- What is being asked -
Your copy should match the records below word for word and contain no pictures.

== Given records ==

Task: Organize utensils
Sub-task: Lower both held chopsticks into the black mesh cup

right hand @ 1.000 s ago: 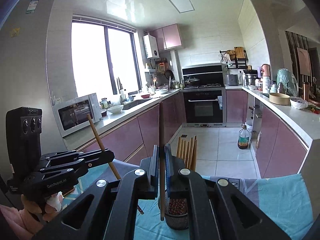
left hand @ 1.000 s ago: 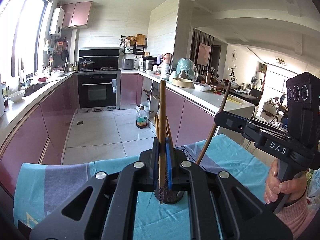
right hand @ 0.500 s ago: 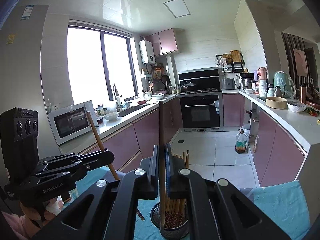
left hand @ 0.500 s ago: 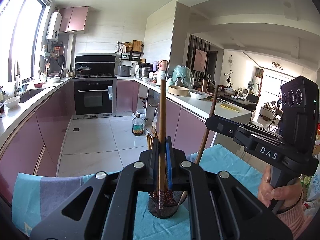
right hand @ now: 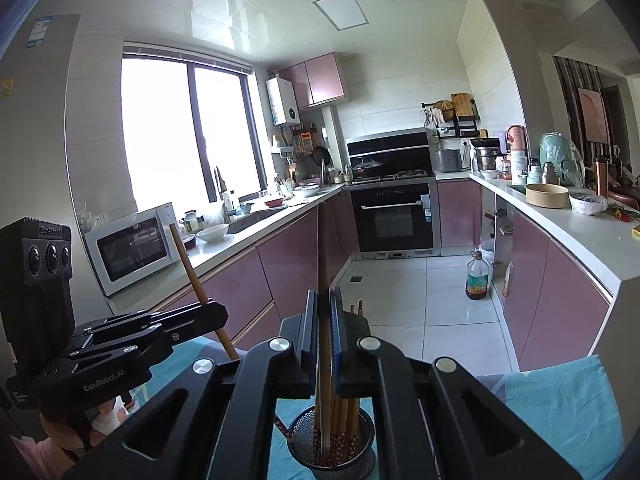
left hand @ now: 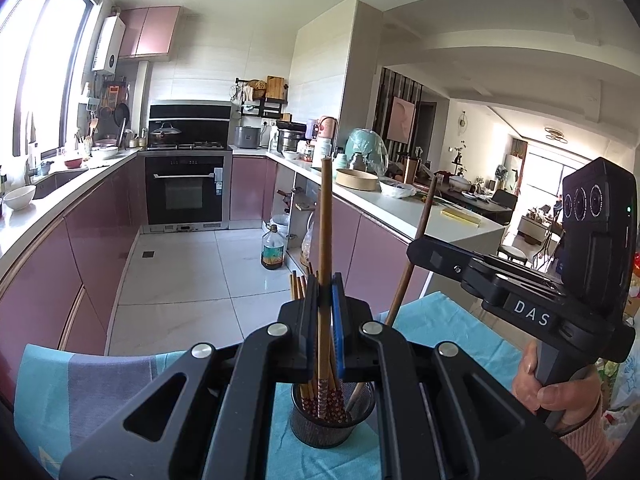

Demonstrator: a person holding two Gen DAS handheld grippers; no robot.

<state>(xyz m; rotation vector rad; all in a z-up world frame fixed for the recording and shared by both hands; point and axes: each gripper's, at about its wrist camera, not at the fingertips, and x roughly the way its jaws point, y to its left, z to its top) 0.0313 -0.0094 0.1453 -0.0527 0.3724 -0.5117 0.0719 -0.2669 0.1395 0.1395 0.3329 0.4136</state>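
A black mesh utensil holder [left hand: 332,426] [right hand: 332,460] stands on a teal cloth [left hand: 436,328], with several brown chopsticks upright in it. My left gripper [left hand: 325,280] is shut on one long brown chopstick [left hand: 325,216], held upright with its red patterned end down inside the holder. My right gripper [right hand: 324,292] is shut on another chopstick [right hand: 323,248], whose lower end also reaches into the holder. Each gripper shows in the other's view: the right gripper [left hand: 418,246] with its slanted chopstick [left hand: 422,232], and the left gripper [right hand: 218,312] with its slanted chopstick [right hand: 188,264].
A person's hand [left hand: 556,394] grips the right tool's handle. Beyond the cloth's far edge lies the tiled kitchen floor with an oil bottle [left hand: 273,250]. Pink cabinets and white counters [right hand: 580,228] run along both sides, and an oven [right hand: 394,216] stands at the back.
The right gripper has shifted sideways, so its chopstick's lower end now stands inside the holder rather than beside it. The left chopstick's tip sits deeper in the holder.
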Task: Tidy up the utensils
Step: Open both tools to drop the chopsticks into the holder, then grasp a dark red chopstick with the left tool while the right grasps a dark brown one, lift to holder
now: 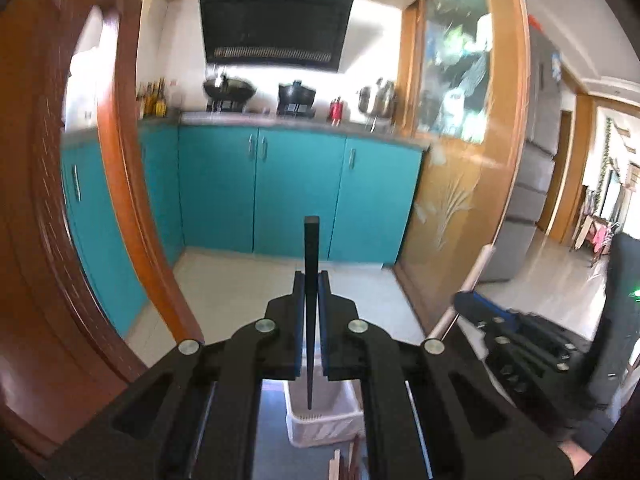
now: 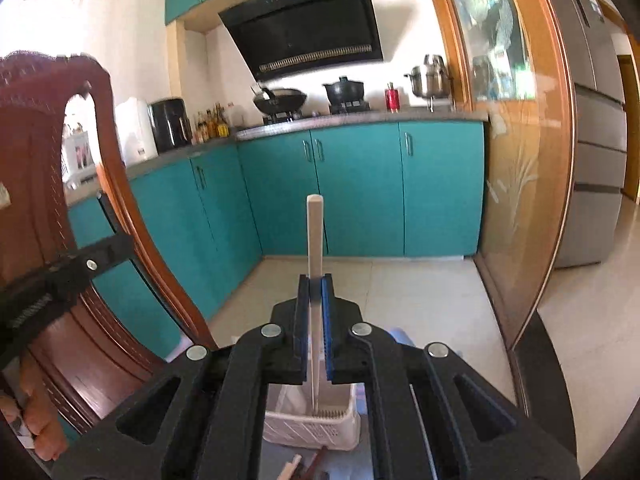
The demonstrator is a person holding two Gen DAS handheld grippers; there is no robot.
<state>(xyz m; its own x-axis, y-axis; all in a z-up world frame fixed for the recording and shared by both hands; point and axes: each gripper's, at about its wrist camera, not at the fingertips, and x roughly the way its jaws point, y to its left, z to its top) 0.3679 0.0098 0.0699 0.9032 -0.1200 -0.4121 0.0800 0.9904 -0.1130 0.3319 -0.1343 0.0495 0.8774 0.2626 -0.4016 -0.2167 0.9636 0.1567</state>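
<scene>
Behind both grippers, teal cabinets [image 2: 360,188] run under a black range hood [image 2: 308,24]. Below, white slotted basket [image 2: 312,428] sits on the table, loose sticks just beside it, probably more chopsticks. Left gripper [image 1: 311,280] jaws pinched on upright black chopstick [image 1: 311,264], tip over the basket. Right gripper [image 2: 315,284] clamped likewise on pale wooden chopstick [image 2: 315,236], tip inside the basket.
</scene>
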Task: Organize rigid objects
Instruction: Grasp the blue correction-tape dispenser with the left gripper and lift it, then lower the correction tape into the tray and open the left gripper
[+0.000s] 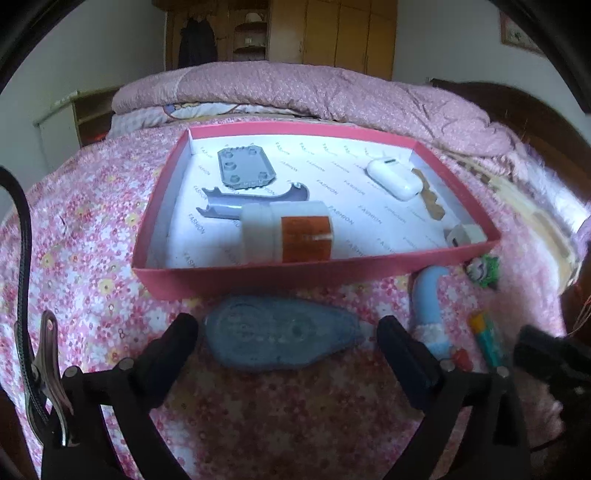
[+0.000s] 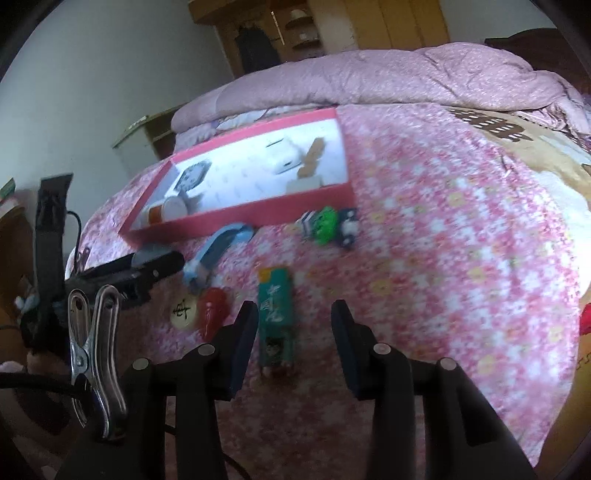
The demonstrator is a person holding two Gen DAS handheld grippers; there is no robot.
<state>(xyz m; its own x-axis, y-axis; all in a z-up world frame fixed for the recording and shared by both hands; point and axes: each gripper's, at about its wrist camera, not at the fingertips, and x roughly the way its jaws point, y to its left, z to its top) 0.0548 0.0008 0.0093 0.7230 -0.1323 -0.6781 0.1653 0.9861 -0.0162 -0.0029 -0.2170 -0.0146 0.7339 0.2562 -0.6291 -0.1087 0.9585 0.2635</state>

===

- Exercise result -
Task: Organize utensils
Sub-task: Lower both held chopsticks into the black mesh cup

right hand @ 1.000 s ago: 
left hand @ 1.000 s ago: 
right hand @ 0.500 s ago: 
left hand @ 0.500 s ago: 
right hand @ now: 
left hand @ now: 

Demonstrator: a person holding two Gen DAS handheld grippers; no robot.

<state>(xyz m; rotation vector rad; all in a z-up world frame fixed for the recording and shared by both hands; point and axes: each gripper's, at about its wrist camera, not at the fingertips, and x roughly the way its jaws point, y to its left, z to its top) 0.0313 -0.0094 0.1453 -0.0527 0.3724 -0.5117 0.0719 -0.2669 0.1395 0.1395 0.3329 0.4136</state>
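A black mesh utensil holder [left hand: 332,426] [right hand: 332,460] stands on a teal cloth [left hand: 436,328], with several brown chopsticks upright in it. My left gripper [left hand: 325,280] is shut on one long brown chopstick [left hand: 325,216], held upright with its red patterned end down inside the holder. My right gripper [right hand: 324,292] is shut on another chopstick [right hand: 323,248], whose lower end also reaches into the holder. Each gripper shows in the other's view: the right gripper [left hand: 418,246] with its slanted chopstick [left hand: 422,232], and the left gripper [right hand: 218,312] with its slanted chopstick [right hand: 188,264].
A person's hand [left hand: 556,394] grips the right tool's handle. Beyond the cloth's far edge lies the tiled kitchen floor with an oil bottle [left hand: 273,250]. Pink cabinets and white counters [right hand: 580,228] run along both sides, and an oven [right hand: 394,216] stands at the back.
The right gripper has shifted sideways, so its chopstick's lower end now stands inside the holder rather than beside it. The left chopstick's tip sits deeper in the holder.
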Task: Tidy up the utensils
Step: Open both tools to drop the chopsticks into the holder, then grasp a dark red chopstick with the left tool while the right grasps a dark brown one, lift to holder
now: 
now: 
The demonstrator is a person holding two Gen DAS handheld grippers; there is no robot.
<state>(xyz m; its own x-axis, y-axis; all in a z-up world frame fixed for the recording and shared by both hands; point and axes: each gripper's, at about its wrist camera, not at the fingertips, and x roughly the way its jaws point, y to its left, z to its top) 0.3679 0.0098 0.0699 0.9032 -0.1200 -0.4121 0.0800 0.9904 -0.1130 0.3319 -0.1343 0.0495 0.8774 0.2626 -0.4016 -0.2167 0.9636 0.1567</state>
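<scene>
Behind both grippers, teal cabinets [image 2: 360,188] run under a black range hood [image 2: 308,24]. Below, white slotted basket [image 2: 312,428] sits on the table, loose sticks just beside it, probably more chopsticks. Left gripper [image 1: 311,280] jaws pinched on upright black chopstick [image 1: 311,264], tip over the basket. Right gripper [image 2: 315,284] clamped likewise on pale wooden chopstick [image 2: 315,236], tip inside the basket.
</scene>
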Task: Organize rigid objects
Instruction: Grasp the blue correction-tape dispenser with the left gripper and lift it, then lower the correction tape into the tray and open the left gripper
[+0.000s] 
[+0.000s] 
The demonstrator is a person holding two Gen DAS handheld grippers; there is no robot.
<state>(xyz m; its own x-axis, y-axis; all in a z-up world frame fixed for the recording and shared by both hands; point and axes: each gripper's, at about its wrist camera, not at the fingertips, and x roughly the way its jaws point, y to its left, z to its top) 0.0548 0.0008 0.0093 0.7230 -0.1323 -0.6781 0.1653 0.9861 -0.0162 -0.0029 -0.2170 -0.0146 0.7339 0.2562 -0.6291 -0.1087 0.9585 0.2635</state>

The output is complete.